[Start of Attachment]

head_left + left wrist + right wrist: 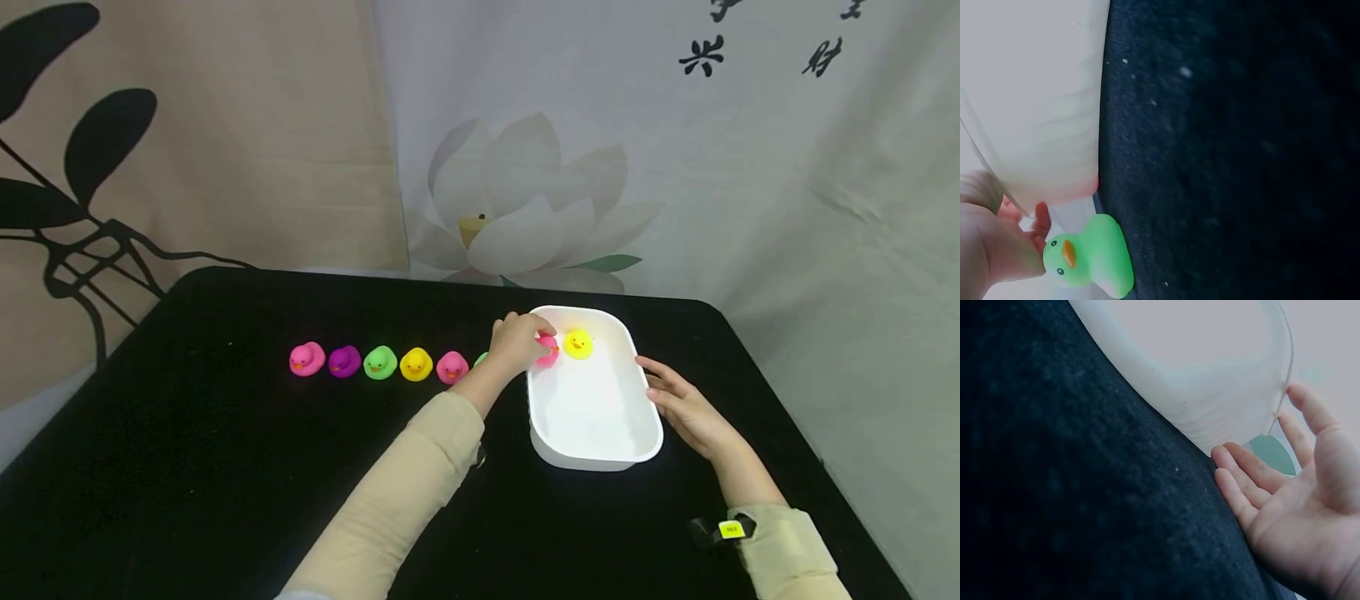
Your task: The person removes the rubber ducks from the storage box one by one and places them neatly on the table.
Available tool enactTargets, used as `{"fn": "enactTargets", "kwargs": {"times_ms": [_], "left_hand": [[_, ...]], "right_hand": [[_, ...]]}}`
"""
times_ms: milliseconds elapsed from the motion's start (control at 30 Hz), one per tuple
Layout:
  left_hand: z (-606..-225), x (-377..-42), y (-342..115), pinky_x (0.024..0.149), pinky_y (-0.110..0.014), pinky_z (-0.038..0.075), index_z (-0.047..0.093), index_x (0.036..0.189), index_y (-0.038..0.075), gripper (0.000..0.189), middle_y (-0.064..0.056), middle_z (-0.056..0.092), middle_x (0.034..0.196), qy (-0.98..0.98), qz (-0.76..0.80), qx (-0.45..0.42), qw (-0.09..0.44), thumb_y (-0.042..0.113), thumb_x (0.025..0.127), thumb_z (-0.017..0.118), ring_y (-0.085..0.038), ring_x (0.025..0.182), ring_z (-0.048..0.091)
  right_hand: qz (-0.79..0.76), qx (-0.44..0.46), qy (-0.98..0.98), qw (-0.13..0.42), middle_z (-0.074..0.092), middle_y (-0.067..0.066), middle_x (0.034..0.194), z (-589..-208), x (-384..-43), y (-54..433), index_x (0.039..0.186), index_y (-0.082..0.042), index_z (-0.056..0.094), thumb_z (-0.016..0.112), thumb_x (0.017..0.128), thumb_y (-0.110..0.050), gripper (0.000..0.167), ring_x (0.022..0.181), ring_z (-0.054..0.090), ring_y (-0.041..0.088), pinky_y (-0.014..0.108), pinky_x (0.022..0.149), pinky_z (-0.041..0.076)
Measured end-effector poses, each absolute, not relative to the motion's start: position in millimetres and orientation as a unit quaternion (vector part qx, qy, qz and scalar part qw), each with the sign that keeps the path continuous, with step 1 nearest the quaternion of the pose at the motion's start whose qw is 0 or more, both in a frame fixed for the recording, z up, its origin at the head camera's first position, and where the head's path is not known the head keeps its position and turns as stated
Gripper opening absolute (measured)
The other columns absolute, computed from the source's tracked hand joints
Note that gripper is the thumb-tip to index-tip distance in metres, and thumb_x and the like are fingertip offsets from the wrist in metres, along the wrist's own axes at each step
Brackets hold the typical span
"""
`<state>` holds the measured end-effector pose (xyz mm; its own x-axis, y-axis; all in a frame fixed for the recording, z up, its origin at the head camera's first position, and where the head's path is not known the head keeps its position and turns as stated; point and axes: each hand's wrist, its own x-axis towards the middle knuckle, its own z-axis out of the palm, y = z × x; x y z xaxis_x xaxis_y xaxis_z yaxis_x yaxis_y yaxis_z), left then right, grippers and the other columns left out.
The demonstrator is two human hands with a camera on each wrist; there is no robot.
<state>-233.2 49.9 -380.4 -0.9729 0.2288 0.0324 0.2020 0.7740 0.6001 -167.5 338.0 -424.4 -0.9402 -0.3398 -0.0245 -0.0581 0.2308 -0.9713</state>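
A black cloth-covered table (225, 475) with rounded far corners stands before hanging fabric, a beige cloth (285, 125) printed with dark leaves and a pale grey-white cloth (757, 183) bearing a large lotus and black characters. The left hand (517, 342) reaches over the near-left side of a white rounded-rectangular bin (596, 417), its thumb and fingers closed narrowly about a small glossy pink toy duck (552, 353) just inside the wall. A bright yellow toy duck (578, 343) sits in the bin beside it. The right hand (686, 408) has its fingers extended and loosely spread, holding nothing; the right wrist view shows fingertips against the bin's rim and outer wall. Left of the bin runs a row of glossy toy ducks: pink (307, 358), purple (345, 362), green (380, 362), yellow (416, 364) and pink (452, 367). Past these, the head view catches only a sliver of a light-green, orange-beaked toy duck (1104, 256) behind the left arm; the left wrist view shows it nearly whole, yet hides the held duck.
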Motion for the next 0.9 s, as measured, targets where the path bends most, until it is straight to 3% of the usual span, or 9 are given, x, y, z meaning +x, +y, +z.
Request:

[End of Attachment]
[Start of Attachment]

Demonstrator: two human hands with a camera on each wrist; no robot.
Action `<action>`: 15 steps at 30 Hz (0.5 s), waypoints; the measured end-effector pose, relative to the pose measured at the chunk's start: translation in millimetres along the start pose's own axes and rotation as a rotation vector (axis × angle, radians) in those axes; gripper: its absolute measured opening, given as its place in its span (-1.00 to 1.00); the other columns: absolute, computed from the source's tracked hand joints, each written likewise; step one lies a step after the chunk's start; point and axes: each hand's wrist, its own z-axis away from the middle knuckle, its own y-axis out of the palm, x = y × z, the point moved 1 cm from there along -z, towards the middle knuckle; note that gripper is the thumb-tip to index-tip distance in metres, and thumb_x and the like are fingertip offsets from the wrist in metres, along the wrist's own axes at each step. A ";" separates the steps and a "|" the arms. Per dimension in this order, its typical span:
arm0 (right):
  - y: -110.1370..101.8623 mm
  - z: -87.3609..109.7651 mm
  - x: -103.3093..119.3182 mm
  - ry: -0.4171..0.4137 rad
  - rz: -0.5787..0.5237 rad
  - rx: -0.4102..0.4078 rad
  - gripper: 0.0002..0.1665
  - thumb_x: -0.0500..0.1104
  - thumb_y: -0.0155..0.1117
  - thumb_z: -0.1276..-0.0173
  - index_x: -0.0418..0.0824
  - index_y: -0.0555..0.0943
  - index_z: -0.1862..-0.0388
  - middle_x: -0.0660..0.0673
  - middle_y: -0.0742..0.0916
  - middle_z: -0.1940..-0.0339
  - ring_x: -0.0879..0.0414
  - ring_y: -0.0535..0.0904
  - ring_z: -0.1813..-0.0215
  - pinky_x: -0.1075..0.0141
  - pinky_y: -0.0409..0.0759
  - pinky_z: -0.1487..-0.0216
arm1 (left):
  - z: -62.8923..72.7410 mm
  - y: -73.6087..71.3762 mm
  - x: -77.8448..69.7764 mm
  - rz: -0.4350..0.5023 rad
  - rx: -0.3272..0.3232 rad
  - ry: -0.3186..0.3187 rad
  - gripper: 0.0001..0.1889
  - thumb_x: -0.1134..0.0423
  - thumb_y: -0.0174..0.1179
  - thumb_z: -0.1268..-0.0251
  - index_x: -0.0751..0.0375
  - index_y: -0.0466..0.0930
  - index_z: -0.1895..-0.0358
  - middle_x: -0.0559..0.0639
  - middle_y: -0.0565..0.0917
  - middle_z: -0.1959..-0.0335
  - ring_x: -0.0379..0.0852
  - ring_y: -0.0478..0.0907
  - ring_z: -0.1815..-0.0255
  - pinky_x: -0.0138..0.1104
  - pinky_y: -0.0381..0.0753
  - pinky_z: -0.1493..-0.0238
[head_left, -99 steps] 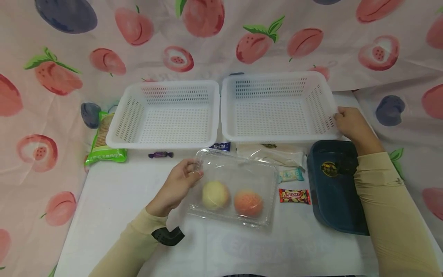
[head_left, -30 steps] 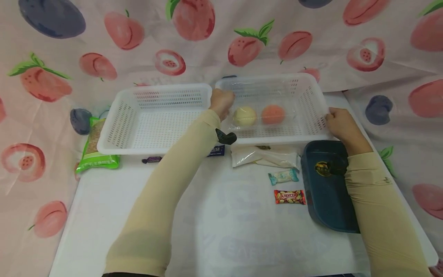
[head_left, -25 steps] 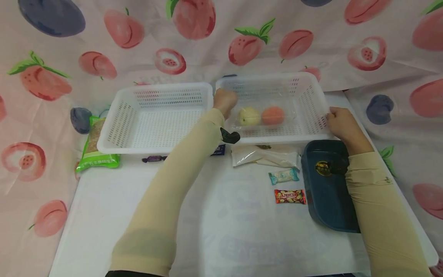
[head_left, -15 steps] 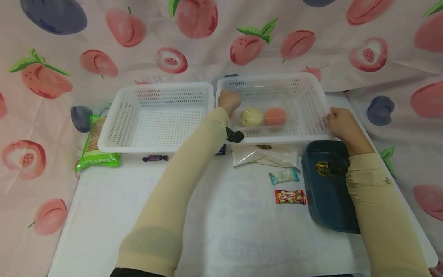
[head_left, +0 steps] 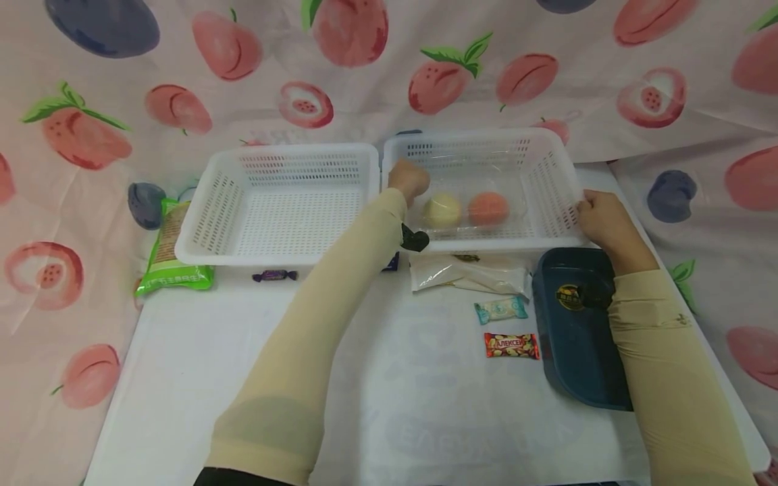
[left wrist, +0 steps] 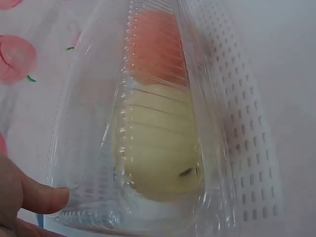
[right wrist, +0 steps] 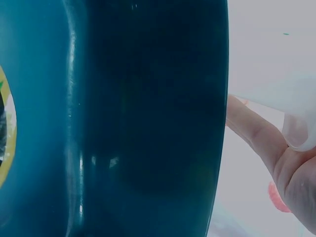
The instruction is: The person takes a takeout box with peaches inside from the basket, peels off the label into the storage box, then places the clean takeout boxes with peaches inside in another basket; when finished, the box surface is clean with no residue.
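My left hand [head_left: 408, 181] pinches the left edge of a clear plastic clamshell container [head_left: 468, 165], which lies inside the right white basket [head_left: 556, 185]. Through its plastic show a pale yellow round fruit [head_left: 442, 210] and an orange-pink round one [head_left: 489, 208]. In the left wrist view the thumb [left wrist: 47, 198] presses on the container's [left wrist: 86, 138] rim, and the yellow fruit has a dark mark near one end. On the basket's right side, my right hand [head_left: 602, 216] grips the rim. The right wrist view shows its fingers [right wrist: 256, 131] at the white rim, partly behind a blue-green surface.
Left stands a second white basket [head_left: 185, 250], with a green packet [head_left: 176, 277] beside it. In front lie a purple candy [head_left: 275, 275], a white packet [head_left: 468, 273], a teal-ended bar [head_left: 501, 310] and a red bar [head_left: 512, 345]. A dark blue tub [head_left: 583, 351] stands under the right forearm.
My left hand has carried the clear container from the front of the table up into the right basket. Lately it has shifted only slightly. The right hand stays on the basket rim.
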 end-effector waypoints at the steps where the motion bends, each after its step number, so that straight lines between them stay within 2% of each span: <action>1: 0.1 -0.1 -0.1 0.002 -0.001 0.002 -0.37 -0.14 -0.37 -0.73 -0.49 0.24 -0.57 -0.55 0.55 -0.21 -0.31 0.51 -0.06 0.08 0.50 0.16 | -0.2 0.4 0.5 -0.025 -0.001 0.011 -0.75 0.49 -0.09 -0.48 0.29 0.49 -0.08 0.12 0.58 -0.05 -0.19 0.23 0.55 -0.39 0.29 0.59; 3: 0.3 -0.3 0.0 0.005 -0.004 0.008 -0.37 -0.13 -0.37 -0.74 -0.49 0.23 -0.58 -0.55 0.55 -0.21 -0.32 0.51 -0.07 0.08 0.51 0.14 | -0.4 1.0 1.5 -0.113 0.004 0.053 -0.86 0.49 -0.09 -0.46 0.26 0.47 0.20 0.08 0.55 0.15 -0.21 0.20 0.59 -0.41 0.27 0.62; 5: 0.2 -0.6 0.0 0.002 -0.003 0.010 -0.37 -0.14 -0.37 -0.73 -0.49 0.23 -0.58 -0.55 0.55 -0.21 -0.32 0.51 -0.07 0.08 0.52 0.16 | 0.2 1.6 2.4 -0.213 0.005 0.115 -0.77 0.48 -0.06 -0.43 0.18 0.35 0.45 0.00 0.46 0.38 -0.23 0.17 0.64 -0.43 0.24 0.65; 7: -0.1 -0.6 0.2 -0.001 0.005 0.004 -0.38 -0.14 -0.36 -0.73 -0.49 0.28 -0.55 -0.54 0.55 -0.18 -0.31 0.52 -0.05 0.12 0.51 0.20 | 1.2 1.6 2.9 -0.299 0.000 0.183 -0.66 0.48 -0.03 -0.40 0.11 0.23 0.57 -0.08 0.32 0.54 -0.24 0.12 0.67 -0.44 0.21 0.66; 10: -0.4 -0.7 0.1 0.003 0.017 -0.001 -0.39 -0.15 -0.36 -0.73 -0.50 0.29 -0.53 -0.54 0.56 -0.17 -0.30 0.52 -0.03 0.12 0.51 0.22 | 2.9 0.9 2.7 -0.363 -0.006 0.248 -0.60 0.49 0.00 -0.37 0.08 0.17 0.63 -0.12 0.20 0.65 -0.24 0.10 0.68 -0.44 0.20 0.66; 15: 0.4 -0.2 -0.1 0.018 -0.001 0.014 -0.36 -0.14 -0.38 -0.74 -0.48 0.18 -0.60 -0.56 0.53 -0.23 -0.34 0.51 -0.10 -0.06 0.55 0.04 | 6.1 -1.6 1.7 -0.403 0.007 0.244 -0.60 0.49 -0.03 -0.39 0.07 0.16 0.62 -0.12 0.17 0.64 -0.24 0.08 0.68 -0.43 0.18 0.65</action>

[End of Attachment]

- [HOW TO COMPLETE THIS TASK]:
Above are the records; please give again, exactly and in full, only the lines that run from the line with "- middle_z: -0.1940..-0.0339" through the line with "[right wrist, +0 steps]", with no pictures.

- [TASK SOLUTION]:
  - middle_z: -0.1940..-0.0339
  - ring_x: -0.0879..0.0414
  - ring_y: -0.0535..0.0904
  - ring_z: -0.1813..-0.0215
  - pinky_x: -0.1075..0.0141
  - pinky_y: -0.0409..0.0759
  - pinky_z: -0.1487..-0.0216
arm1 (left):
  - z: -62.8923..72.7410 mm
  - y: -73.6087..71.3762 mm
  - x: -77.8448..69.7764 mm
  - rz: -0.4350..0.5023 rad
  - rx: -0.3272..0.3232 rad
  - ry: -0.3186..0.3187 rad
  - gripper: 0.0001..0.1889
  - thumb_x: -0.1134..0.0423
  - thumb_y: -0.0174..0.1179
  - thumb_z: -0.1268..-0.0251
  - index_x: -0.0751..0.0375
  - index_y: -0.0466..0.0930
  - index_z: -0.1895..-0.0358
  - middle_x: -0.0559..0.0639
  - middle_y: -0.0565..0.0917
  - middle_z: -0.1959..-0.0335
  - ring_x: -0.0379..0.0852
  - ring_y: -0.0478..0.0907
  - ring_z: -0.1815..-0.0255
  - pinky_x: -0.0138..0.1104
  - pinky_y: -0.0381..0.0753
  - pinky_z: -0.1493..-0.0238
[head_left, -99 steps] 
[head_left, -30 steps] 
[head_left, -25 steps] 
[head_left, -15 steps] 
[head_left, +0 steps] 
[left wrist, +0 steps] 
[right wrist, +0 steps] 

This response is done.